#### Task prompt:
A faithful transcription of all the data is required.

------------------------------------------------------------------------

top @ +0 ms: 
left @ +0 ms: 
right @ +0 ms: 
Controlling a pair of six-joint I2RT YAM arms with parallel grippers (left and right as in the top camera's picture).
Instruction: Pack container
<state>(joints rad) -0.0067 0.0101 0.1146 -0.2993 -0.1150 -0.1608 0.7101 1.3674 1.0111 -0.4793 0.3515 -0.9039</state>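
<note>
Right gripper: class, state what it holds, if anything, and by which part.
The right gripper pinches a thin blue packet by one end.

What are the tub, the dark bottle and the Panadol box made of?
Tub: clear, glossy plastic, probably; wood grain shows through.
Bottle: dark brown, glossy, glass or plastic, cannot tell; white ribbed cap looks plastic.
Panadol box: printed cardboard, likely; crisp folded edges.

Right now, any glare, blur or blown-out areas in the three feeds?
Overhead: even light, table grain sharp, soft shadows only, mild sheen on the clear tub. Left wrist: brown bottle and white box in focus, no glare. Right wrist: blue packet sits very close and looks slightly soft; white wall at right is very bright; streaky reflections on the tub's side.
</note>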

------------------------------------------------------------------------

#### Reply to the task:
top @ +0 ms: 
left @ +0 ms: 
right @ +0 ms: 
Controlling a pair of six-joint I2RT YAM arms with parallel grippers (left and right as in the top camera's picture).
Instruction: Pack container
<state>(joints rad) -0.0067 0.0101 0.1146 -0.2993 -0.1150 -0.1608 0.7101 1.3674 1.0111 -0.4793 0.3515 -0.9039</state>
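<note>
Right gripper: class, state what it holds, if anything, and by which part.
The right gripper pinches a thin blue packet by one end.

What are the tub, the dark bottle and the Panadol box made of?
Tub: clear, glossy plastic, probably; wood grain shows through.
Bottle: dark brown, glossy, glass or plastic, cannot tell; white ribbed cap looks plastic.
Panadol box: printed cardboard, likely; crisp folded edges.

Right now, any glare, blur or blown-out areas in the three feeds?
Overhead: even light, table grain sharp, soft shadows only, mild sheen on the clear tub. Left wrist: brown bottle and white box in focus, no glare. Right wrist: blue packet sits very close and looks slightly soft; white wall at right is very bright; streaky reflections on the tub's side.
</note>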

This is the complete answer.